Moscow: Kolkhoznaia mnogotirazhka, 1932. 40 pp.: ill. 20,5x14 cm. In original illustrated wrappers. Very good, an uncut copy.

First edition. One of 12 000 copies. Rare.
The illustrated handbook on planographic vitreography was compiled for printers and editors of kolkhoz newspapers. High-run newspapers were published by scientific and educational institutions, factories and collective farms. Starting from wall newspapers produced by hand, organizations shifted to printed periodicals and raised their print runs to thousands of copies.

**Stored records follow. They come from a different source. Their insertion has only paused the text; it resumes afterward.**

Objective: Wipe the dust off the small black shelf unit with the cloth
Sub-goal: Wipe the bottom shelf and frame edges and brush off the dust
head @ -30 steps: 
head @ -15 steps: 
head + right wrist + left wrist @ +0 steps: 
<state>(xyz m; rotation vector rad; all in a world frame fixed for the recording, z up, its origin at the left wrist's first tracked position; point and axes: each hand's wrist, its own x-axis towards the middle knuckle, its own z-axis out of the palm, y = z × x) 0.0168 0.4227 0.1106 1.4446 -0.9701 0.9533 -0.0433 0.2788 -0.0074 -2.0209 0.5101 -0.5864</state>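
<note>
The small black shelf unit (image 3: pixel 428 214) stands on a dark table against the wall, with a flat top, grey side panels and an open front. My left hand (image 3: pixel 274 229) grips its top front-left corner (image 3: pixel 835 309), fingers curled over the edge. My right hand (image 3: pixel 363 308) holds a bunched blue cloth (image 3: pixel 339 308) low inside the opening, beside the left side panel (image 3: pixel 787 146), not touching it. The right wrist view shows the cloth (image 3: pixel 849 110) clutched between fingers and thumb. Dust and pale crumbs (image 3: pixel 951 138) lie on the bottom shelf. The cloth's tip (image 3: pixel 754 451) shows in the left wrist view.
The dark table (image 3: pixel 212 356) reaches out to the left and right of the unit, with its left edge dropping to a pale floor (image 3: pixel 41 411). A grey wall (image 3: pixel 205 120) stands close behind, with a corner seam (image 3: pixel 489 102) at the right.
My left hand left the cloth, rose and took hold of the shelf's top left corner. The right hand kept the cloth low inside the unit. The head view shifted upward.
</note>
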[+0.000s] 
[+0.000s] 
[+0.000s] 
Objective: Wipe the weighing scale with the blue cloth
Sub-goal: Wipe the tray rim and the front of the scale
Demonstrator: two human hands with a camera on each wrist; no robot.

The steklografiia [i.e. vitreography] wasn’t a new approach in the history of Russian printmaking. In the pre-revolutionary period, it was widespread as a cheap way to reproduce students' notes in universities and schools. Later the technique was admired by avant-garde artists and poets. For instance, a vitreograph was used for printing twenty-four brochures of ‘The Unpublished Khlebnikov: 1916-1921’ (1928-1933).
In 1921 the Ural ROSTA (Ekaterinburg) published a book on planographic vitreography for newspaper printing. Then they promoted the technique to the Central ROSTA agency in Moscow. By the 1930s, vitreography was considered as a beneficial type of printmaking for provincial periodicals.
This edition includes a report by D. Shlifer who was the head of the newspaper department of Kolkhoz Center of the USSR and RSFSR. He gives detailed instructions on how a vitreograph works, how to prepare an original text for creating cliche, what chemical reactions take place, how to correct any error, etc. This manual is more comprehensive because the last section is devoted to how to make colorful imprints. The text is richly illustrated with images of editions, instruments and examples of unsuccessful printing after occasionally applied liquid for reaction, using a wrong cliche and so on.
The book lists 7 high-run kolkhoz newspapers that existed in the early 1930s. Their titles are printed in the editors’ letter that was published as the foreword.

Worldcat doesn’t track this edition.